## YOUR OBJECTIVE
Give an exact reproduction of all the lines in the listing.

## DATA BELOW
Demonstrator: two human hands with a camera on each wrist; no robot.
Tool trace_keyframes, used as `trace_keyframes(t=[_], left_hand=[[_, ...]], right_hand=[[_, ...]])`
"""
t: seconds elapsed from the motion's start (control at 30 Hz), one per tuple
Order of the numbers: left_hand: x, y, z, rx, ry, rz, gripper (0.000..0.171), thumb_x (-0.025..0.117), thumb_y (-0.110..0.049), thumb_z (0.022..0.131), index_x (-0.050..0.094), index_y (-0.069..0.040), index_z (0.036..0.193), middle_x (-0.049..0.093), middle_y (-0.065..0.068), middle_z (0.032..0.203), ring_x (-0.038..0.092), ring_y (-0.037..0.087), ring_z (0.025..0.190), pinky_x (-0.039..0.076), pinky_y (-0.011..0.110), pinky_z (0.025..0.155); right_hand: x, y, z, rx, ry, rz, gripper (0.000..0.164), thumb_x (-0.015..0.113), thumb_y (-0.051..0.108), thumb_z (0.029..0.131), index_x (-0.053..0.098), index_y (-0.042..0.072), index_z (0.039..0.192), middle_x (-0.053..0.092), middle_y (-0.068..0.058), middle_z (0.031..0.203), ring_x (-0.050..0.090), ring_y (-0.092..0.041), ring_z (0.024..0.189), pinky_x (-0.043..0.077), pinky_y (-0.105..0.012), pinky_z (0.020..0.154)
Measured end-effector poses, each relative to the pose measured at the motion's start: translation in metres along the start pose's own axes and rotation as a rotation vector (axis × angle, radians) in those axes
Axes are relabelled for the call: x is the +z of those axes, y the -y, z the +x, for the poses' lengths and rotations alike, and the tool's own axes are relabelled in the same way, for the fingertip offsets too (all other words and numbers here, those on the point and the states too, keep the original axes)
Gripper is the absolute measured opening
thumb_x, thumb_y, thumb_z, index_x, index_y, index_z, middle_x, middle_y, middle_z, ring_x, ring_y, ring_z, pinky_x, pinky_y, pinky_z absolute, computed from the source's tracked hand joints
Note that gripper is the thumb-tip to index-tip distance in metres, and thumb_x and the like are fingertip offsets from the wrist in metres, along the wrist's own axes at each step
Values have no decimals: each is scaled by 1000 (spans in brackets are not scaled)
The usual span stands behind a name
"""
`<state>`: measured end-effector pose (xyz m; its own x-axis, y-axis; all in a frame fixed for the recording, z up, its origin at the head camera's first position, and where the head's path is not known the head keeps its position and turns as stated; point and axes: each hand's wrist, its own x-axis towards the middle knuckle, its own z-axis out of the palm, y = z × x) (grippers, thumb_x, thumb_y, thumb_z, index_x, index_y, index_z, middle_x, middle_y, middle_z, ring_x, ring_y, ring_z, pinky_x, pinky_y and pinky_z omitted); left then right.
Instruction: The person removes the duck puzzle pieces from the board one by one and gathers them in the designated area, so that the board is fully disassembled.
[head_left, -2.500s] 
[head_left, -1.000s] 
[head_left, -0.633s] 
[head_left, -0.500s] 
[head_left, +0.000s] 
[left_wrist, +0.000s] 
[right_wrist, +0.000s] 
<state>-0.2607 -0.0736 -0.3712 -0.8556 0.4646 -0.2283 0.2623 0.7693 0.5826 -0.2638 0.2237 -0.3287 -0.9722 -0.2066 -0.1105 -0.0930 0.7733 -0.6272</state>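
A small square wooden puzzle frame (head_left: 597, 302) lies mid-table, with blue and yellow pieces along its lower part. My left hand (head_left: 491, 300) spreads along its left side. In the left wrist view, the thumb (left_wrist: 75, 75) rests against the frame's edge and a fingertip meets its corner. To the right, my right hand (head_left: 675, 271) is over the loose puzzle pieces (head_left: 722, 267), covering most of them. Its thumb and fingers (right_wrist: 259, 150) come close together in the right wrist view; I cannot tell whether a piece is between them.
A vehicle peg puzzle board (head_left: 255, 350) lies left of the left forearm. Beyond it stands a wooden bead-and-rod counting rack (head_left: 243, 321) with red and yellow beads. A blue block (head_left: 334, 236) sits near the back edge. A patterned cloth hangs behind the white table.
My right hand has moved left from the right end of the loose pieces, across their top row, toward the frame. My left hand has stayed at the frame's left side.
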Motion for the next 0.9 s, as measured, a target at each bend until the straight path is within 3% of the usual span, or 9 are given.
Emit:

## TASK SOLUTION
Demonstrator: two human hands with a camera on each wrist; no robot.
Tool trace_keyframes, used as `trace_keyframes(t=[_], left_hand=[[_, ...]], right_hand=[[_, ...]])`
"""
t: seconds elapsed from the motion's start (control at 30 Hz), one per tuple
Order of the numbers: left_hand: x, y, z, rx, ry, rz, gripper (0.000..0.171), thumb_x (-0.025..0.117), thumb_y (-0.110..0.049), thumb_z (0.022..0.131), index_x (-0.050..0.094), index_y (-0.069..0.040), index_z (0.036..0.193), middle_x (-0.049..0.093), middle_y (-0.065..0.068), middle_z (0.032..0.203), ring_x (-0.038..0.092), ring_y (-0.037..0.087), ring_z (0.025..0.190), pinky_x (-0.039..0.076), pinky_y (-0.011..0.110), pinky_z (0.025..0.155); right_hand: x, y, z, rx, ry, rz, gripper (0.000..0.164), thumb_x (-0.015..0.113), thumb_y (-0.051..0.108), thumb_z (0.029..0.131), index_x (-0.053..0.098), index_y (-0.042..0.072), index_z (0.039..0.192), middle_x (-0.053..0.092), middle_y (-0.068..0.058), middle_z (0.031..0.203), ring_x (-0.050..0.090), ring_y (-0.092..0.041), ring_z (0.024..0.189), pinky_x (-0.043..0.077), pinky_y (-0.105..0.012), pinky_z (0.020..0.154)
Measured end-effector poses, each relative to the pose measured at the motion's start: translation in metres along the start pose's own axes and rotation as a rotation vector (axis × angle, radians) in those axes
Axes are relabelled for the call: x is the +z of those axes, y the -y, z the +x, for the poses' lengths and rotations alike, and the tool's own axes are relabelled in the same way, for the fingertip offsets too (all other words and numbers here, those on the point and the states too, keep the original axes)
Gripper is the absolute measured opening
thumb_x, thumb_y, thumb_z, index_x, index_y, index_z, middle_x, middle_y, middle_z, ring_x, ring_y, ring_z, pinky_x, pinky_y, pinky_z absolute, computed from the source's tracked hand joints
Note that gripper is the thumb-tip to index-tip distance in metres, and thumb_x and the like are fingertip offsets from the wrist in metres, along the wrist's own axes at each step
Values have no decimals: each is scaled by 1000 (spans in brackets are not scaled)
The usual span stands behind a name
"""
`<state>`: measured end-effector pose (xyz m; its own x-axis, y-axis; all in a frame fixed for the recording, z up, its origin at the head camera's first position, and where the head's path is not known the head keeps its position and turns as stated; point and axes: each hand's wrist, its own x-axis towards the middle knuckle, its own z-axis out of the palm, y = z × x) (grippers, thumb_x, thumb_y, thumb_z, index_x, index_y, index_z, middle_x, middle_y, middle_z, ring_x, ring_y, ring_z, pinky_x, pinky_y and pinky_z omitted); left then right.
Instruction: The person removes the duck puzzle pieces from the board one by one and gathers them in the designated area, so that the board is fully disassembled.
[head_left, -2.500s] 
[head_left, -1.000s] 
[head_left, -0.633s] 
[head_left, -0.500s] 
[head_left, +0.000s] 
[left_wrist, +0.000s] 
[right_wrist, +0.000s] 
<state>-0.2607 -0.0736 -0.3712 -0.8556 0.4646 -0.2283 0.2623 0.7693 0.5826 -0.2638 0.2237 -0.3287 -0.9722 -0.2066 -0.1105 -0.0930 0.7733 -0.6272</state>
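A small square wooden puzzle frame (head_left: 597, 302) lies mid-table, with blue and yellow pieces along its lower part. My left hand (head_left: 491, 300) spreads along its left side. In the left wrist view, the thumb (left_wrist: 75, 75) rests against the frame's edge and a fingertip meets its corner. To the right, my right hand (head_left: 675, 271) is over the loose puzzle pieces (head_left: 722, 267), covering most of them. Its thumb and fingers (right_wrist: 259, 150) come close together in the right wrist view; I cannot tell whether a piece is between them.
A vehicle peg puzzle board (head_left: 255, 350) lies left of the left forearm. Beyond it stands a wooden bead-and-rod counting rack (head_left: 243, 321) with red and yellow beads. A blue block (head_left: 334, 236) sits near the back edge. A patterned cloth hangs behind the white table.
My right hand has moved left from the right end of the loose pieces, across their top row, toward the frame. My left hand has stayed at the frame's left side.
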Motion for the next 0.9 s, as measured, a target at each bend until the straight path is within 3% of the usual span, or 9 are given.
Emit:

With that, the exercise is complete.